Your answer should be one number: the count of lines in the data below that include "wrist".

= Information given =
<<<<
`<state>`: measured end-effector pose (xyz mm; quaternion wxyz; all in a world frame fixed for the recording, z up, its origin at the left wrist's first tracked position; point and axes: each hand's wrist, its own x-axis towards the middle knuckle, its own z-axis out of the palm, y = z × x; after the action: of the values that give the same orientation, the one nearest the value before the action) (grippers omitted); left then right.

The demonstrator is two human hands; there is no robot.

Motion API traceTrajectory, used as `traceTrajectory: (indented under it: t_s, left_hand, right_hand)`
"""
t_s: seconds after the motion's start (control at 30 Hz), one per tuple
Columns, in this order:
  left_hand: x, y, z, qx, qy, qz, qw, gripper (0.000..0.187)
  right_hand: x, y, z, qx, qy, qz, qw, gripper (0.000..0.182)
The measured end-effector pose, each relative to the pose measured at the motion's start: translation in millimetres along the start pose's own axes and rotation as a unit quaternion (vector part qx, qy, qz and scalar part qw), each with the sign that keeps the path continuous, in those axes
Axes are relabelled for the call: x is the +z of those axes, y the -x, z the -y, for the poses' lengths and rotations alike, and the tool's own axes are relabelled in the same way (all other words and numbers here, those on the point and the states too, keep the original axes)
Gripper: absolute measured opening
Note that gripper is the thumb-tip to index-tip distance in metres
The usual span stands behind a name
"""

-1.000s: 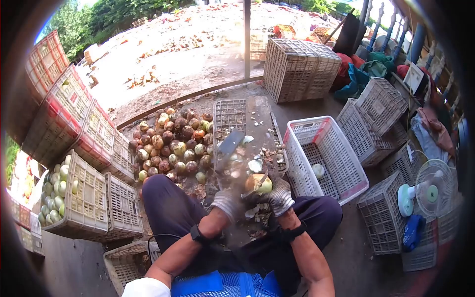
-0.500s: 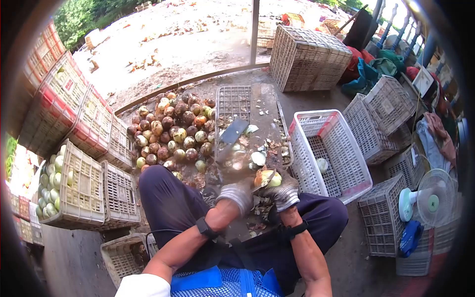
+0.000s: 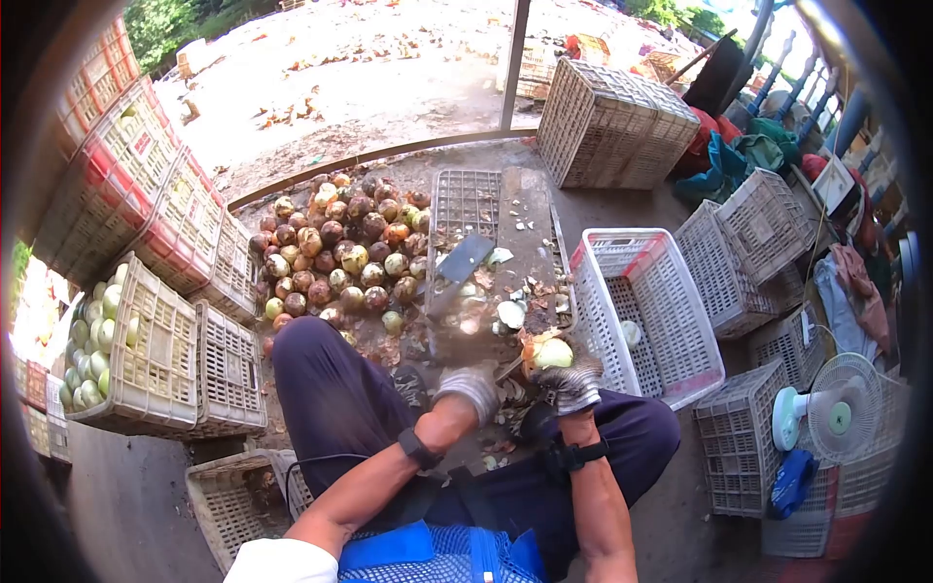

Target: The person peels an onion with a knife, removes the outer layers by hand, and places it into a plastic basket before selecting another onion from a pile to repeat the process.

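Observation:
My right hand (image 3: 571, 386), in a striped glove, is closed round a partly peeled onion (image 3: 553, 354) above my right knee. Its brown skin hangs loose on the left side, while pale green flesh shows on the right. My left hand (image 3: 470, 391), also gloved, is just left of the onion with fingers curled round something blurred, perhaps a small tool. A cleaver (image 3: 465, 257) lies on the board (image 3: 528, 209) in front of me. Onion scraps and a pale peeled piece (image 3: 510, 314) lie near it.
Unpeeled onions (image 3: 355, 259) are heaped at the left of the board. A white crate (image 3: 680, 291) with one pale onion (image 3: 631, 334) inside stands at the right. Crates of peeled onions (image 3: 160, 360) are stacked at the far left. A fan (image 3: 844, 408) stands at the right.
The onion in my right hand has moved slightly right and now shows more pale flesh. My left hand has drawn a little away from it. The whole view has shifted slightly.

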<state>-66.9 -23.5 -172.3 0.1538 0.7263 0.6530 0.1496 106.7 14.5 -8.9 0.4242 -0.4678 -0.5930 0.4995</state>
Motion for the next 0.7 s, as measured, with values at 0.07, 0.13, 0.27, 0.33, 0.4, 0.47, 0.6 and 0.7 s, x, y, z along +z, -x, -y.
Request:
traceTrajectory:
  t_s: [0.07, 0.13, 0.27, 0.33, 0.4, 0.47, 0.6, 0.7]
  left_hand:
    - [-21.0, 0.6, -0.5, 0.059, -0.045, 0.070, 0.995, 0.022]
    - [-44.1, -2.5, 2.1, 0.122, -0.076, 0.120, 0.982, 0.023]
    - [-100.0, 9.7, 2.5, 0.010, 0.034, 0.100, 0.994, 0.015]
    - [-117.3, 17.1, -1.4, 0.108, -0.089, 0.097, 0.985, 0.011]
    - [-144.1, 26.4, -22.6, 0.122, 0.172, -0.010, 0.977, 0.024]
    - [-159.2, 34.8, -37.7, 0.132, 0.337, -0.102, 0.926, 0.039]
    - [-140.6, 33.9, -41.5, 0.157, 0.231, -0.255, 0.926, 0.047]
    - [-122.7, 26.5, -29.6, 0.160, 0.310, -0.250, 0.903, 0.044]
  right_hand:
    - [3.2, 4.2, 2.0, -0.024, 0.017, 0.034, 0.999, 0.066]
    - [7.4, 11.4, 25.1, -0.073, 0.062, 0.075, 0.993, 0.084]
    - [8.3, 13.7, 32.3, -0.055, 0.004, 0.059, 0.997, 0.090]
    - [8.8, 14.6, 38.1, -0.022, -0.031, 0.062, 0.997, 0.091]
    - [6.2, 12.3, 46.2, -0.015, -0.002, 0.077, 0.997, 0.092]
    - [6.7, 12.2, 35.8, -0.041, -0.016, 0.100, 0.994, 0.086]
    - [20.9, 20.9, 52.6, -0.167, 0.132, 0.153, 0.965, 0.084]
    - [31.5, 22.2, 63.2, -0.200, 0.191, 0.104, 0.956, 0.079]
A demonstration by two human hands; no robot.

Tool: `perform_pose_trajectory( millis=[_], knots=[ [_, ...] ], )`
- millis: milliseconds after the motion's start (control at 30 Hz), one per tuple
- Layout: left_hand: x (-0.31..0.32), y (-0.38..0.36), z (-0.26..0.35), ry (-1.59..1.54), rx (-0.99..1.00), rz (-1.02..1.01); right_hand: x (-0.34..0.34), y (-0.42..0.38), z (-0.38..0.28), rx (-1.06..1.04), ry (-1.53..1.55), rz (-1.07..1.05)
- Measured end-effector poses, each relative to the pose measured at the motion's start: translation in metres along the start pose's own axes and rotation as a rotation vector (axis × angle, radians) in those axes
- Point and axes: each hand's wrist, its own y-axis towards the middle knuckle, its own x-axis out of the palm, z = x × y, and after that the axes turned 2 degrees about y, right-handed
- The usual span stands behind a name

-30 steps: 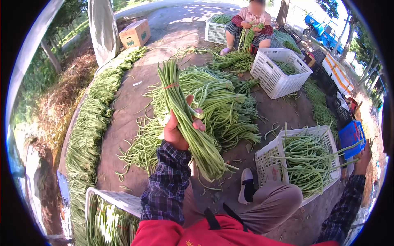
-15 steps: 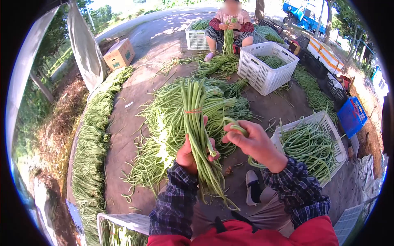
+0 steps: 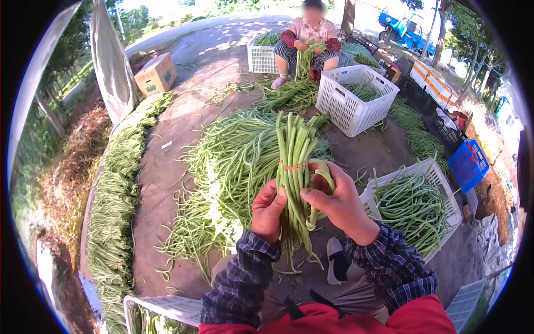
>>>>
= Solution to this problem =
2